Sam Raimi’s horror classic gets a terrifying and intense rebirth for the 21st century.
Whether it needs to exist is a moot point – we live in an era of remakes, reboots and, shudder, reimaginings, and if we have to endure a Tim Burton take on Planet of the Apes to sometimes be rewarded with a terrific retread like Fede Alvarez’s Evil Dead, then so be it.
Moreover, hardcore Deadites needn’t fear the mauling of their beloved film.
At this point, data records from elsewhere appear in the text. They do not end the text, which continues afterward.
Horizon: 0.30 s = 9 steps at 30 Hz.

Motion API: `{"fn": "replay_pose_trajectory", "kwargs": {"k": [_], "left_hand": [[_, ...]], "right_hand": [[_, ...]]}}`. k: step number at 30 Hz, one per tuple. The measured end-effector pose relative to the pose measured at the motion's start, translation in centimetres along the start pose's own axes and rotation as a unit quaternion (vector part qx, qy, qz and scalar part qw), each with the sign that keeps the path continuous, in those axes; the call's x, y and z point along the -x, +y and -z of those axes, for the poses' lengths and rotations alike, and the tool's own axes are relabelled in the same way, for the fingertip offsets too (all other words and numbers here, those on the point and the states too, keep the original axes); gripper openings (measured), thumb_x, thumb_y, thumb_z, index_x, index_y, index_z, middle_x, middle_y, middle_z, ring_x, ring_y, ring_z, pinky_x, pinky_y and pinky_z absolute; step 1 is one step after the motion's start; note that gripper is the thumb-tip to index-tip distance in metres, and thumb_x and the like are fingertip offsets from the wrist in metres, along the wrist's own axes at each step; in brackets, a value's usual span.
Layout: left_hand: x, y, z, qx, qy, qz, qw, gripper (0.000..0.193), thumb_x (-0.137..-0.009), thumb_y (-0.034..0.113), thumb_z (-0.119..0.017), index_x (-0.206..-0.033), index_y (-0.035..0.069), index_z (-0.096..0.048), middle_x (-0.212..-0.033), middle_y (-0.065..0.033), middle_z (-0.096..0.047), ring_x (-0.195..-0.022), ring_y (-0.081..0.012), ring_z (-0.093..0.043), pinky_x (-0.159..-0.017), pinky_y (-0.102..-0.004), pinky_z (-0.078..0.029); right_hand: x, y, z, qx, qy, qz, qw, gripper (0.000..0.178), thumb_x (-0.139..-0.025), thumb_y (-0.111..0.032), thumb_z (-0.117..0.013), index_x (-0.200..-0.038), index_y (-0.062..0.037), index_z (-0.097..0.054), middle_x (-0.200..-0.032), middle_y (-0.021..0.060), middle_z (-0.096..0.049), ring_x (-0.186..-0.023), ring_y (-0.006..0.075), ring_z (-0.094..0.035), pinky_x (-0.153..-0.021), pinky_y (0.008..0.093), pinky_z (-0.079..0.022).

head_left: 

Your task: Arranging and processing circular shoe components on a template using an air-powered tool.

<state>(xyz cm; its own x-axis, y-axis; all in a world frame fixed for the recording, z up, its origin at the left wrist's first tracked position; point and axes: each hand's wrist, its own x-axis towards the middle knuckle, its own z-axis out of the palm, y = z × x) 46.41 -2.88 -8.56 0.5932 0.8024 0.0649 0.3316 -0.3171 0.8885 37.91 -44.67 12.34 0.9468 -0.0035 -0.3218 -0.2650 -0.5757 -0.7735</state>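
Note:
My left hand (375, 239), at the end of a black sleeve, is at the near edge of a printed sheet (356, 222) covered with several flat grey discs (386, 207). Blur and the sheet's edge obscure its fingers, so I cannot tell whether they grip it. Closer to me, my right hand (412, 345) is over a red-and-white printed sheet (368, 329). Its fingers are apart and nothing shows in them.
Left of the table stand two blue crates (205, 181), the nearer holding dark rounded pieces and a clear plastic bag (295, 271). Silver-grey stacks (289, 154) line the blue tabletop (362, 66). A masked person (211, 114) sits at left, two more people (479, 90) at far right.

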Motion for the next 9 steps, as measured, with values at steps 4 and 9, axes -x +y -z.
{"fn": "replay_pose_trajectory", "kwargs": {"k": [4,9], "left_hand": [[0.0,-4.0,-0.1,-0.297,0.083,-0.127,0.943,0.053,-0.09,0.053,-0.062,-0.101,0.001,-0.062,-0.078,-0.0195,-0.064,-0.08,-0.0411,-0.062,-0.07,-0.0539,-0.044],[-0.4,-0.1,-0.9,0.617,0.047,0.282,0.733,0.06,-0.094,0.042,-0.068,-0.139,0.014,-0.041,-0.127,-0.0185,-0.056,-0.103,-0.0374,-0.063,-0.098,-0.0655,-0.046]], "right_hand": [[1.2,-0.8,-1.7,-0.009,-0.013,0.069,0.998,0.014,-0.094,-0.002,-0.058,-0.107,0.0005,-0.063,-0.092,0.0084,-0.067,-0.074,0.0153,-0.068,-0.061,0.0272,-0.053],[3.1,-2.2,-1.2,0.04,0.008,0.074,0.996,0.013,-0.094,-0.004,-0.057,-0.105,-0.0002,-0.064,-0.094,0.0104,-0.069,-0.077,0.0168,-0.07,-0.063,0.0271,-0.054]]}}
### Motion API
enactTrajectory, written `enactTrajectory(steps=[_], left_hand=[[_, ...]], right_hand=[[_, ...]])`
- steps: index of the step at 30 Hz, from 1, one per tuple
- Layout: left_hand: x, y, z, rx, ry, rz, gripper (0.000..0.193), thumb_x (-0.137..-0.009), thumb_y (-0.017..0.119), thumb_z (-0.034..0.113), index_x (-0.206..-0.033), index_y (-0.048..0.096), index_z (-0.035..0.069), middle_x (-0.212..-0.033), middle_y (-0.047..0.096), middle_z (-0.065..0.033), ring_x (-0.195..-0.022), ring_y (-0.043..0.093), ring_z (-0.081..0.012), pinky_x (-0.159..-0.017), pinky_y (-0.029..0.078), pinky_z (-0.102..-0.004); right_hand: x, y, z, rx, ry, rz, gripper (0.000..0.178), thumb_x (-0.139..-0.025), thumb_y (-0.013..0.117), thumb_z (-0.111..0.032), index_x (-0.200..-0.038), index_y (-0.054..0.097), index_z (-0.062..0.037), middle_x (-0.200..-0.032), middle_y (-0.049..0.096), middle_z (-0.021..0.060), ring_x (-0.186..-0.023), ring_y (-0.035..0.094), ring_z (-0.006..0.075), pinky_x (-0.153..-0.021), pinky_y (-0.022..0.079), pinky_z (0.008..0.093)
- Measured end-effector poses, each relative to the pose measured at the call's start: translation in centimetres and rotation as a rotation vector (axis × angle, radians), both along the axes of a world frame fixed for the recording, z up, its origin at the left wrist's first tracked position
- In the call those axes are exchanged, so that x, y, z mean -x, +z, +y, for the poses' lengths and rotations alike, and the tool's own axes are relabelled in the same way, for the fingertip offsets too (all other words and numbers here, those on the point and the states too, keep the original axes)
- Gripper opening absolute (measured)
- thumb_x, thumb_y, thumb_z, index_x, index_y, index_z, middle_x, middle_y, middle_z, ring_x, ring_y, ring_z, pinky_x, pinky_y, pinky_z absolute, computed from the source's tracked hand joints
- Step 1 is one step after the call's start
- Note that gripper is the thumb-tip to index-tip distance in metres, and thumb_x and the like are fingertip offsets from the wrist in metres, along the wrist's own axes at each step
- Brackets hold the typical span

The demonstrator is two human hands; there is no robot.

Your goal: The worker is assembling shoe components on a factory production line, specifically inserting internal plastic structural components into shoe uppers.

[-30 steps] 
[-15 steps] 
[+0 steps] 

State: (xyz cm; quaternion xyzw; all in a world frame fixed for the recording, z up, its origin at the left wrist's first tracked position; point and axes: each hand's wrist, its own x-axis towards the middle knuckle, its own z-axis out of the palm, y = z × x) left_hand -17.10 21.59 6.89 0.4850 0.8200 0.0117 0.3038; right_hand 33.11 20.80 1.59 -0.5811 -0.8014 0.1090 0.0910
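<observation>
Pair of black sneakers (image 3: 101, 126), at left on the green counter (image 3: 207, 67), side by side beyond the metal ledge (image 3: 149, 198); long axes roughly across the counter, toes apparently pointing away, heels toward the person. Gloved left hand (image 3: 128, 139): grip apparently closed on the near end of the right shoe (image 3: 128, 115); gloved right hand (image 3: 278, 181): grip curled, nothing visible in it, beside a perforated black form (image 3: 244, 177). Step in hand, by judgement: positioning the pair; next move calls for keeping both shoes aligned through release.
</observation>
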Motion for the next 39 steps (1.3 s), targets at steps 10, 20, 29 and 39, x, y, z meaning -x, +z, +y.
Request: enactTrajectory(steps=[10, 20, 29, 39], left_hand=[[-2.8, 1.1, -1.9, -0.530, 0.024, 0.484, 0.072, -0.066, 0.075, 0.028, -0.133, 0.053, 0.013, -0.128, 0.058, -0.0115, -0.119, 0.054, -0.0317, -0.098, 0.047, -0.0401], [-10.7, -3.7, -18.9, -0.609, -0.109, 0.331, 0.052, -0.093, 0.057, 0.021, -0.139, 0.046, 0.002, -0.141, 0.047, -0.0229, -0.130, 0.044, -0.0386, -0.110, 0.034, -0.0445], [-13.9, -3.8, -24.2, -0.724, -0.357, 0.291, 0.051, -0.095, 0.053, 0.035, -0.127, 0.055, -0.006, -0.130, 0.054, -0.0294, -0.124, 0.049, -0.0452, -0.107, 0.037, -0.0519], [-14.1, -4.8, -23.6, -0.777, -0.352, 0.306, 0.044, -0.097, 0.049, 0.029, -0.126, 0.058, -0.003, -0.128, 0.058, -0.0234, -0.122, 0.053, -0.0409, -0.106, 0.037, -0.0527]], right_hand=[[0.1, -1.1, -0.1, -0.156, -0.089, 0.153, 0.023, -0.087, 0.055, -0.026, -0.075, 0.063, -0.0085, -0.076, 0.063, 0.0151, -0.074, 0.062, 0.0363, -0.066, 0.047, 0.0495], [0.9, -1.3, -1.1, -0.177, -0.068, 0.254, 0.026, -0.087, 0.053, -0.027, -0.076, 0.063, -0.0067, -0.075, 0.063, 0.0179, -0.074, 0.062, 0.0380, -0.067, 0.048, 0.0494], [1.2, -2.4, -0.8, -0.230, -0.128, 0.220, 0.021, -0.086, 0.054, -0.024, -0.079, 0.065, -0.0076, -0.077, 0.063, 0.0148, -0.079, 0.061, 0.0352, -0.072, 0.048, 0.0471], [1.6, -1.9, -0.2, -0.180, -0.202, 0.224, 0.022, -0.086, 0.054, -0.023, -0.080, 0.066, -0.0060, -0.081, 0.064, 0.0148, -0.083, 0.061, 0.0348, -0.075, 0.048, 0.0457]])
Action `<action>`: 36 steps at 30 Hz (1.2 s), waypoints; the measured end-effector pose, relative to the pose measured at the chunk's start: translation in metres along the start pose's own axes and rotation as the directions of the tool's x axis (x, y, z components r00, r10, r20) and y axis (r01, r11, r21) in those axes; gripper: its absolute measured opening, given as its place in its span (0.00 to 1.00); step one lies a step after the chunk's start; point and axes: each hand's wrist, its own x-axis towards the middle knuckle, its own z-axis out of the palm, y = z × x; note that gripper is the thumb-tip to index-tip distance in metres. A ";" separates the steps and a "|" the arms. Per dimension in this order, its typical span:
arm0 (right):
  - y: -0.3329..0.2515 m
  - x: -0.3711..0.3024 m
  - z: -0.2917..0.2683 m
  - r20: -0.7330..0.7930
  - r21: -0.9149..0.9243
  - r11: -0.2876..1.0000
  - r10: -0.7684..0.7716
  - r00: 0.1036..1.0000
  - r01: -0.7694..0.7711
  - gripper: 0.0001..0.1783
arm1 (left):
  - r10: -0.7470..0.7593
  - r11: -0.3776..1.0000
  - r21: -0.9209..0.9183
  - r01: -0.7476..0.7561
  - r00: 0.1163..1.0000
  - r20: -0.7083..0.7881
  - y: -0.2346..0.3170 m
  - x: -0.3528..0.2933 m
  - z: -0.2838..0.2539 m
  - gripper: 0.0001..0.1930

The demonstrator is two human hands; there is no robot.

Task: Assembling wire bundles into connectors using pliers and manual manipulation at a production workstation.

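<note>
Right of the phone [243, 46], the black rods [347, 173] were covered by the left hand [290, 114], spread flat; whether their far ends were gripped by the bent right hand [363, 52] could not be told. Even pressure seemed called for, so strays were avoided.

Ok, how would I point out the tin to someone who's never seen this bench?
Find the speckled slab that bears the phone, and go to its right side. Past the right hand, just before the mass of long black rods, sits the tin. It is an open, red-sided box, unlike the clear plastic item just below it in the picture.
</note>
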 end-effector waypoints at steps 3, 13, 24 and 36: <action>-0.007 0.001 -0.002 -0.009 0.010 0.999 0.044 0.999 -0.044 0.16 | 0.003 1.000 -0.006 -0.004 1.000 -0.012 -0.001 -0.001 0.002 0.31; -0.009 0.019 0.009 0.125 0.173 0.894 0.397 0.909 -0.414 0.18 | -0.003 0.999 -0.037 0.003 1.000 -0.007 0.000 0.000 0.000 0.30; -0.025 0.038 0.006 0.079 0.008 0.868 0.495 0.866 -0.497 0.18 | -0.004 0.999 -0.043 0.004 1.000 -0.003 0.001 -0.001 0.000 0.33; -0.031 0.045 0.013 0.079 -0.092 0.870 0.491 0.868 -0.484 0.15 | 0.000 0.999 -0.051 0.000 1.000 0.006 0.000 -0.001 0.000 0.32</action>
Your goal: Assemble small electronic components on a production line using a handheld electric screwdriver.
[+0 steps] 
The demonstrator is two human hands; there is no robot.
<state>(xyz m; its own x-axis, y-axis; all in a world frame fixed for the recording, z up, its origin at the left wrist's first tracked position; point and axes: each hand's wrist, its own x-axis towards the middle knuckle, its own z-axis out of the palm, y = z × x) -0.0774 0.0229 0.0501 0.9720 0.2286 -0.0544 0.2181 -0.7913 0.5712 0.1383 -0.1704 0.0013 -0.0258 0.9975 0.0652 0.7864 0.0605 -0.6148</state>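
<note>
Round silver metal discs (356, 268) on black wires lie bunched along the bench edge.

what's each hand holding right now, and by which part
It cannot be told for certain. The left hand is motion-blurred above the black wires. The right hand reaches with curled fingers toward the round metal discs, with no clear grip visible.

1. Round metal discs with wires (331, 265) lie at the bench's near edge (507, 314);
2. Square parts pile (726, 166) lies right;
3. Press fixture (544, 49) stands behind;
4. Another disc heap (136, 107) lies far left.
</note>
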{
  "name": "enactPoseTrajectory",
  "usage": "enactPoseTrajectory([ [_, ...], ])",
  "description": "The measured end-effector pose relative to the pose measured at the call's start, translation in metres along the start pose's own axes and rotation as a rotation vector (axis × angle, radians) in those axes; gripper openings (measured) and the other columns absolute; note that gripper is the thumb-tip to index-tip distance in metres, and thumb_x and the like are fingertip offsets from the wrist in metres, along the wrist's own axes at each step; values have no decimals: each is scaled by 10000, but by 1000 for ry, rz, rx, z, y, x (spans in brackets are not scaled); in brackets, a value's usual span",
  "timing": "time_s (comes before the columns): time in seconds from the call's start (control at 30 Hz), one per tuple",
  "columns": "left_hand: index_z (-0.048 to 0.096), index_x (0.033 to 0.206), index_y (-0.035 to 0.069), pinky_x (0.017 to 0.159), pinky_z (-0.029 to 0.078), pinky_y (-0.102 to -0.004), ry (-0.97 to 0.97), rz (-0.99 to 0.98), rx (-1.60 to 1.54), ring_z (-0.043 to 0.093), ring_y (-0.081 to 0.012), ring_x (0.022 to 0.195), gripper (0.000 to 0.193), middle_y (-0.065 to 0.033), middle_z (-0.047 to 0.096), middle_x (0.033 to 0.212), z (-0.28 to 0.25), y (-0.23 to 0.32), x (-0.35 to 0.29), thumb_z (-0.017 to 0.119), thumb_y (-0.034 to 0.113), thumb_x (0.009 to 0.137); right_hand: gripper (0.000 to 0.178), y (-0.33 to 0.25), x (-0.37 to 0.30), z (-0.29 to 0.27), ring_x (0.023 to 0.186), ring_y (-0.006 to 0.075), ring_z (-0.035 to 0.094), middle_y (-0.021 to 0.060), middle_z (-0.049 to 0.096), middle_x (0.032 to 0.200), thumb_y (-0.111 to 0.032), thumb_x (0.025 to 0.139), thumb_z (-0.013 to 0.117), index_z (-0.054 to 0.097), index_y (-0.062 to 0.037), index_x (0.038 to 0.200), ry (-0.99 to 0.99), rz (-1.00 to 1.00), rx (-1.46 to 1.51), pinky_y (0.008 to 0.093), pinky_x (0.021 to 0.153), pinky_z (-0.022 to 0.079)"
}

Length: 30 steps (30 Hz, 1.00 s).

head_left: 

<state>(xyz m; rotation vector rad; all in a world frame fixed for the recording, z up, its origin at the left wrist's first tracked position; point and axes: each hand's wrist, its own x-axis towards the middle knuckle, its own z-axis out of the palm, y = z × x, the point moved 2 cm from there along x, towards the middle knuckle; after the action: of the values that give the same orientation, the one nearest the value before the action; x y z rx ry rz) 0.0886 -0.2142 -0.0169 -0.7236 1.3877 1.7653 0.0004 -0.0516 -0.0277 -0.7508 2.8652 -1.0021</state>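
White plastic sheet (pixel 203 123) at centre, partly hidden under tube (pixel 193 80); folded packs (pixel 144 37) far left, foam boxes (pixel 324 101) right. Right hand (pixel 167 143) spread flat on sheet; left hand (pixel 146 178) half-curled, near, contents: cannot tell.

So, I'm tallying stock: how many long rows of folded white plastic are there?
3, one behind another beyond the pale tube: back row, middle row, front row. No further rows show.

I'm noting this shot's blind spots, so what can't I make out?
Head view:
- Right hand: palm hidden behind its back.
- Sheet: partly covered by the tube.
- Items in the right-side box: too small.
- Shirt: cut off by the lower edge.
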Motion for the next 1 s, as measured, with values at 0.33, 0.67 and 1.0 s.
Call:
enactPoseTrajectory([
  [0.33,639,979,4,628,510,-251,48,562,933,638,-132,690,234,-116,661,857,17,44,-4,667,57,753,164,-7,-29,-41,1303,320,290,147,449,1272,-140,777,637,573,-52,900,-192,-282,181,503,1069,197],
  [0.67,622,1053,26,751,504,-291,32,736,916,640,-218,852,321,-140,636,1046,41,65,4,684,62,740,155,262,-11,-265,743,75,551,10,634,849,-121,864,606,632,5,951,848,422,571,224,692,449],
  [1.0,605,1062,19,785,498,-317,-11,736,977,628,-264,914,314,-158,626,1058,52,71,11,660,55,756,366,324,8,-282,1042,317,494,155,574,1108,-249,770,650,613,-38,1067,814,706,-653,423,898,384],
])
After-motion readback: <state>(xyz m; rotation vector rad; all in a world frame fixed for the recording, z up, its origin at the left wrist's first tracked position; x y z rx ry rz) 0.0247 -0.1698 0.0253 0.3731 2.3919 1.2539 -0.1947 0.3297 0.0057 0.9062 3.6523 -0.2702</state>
Necessarily, Alvarez owes much to Raimi’s original and tips the cap by way of mimicking its manic zooming, extreme gore and occult-tinged narrative.
But he’s updated the video nasty with a lean premise, gender shifts, modern prosthetics and a quite staggering amount of blood.
This ‘five friends in a cabin’ tale isn’t necessarily destined to become a cult classic and it’s not ‘the most terrifying film you will ever experience’, as the poster proclaims. But, it’s superbly entertaining and utterly relentless.
Alvarez’s trump card is escalation. From an eerie opening with a girl set upon in a foggy wood – only for our expectations to be swiftly subverted – to a growing evil in the cabin that builds from dead cats in a basement to syringes, nail-guns and sibling burial, Evil Dead never lets up.
With some outstanding sound design and voyeuristic camerawork from cellars and eaves, there’s a sense as soon as our hapless group enter the woods that nothing is going to be fine, and just how un-fine everything’s going to be will become clear in increasingly horrific and gruesome fashion.
The screenplay also plays a deft hand in this post-Cabin in the Woods landscape by creating a reason for the trip to the forest shack that’s not just an excuse for rural rumpy-pumpy.
Instead, our updated-Ash, Mia (the fantastic Jane Levy), is being forced into the forest by her brother (Shiloh Fernandez) and friends to try and beat a drug addiction.
It’s a slick move, creating just cause for a fixed location and the group’s doubt of Mia’s honesty when she (correctly, and soberly) demands that they leave.
Eric’s (Lou Taylor Pucci) insistence on looking through the Book of the Dead – even though it’s got a skin-like cover and is daubed in ‘Don’t read this’ warnings – does feel a little forced and inauthentic.
And an update of the original’s infamous ‘tree rape’ sequence is just as misguided and unnecessary as Raimi’s. While Taylor Pucci elicits a couple of good laughs, the key ingredients Alvarez has forgotten from Raimi’s first batch are humour and anarchy. There’s a definite sense of chaos to the group’s torment but none of the original’s mania.
What remains, fortunately, is an exhilarating and taut exercise in terror. It’s bloody, brutal and, if you’ve got a stomach for gore, a brilliantly wild ride.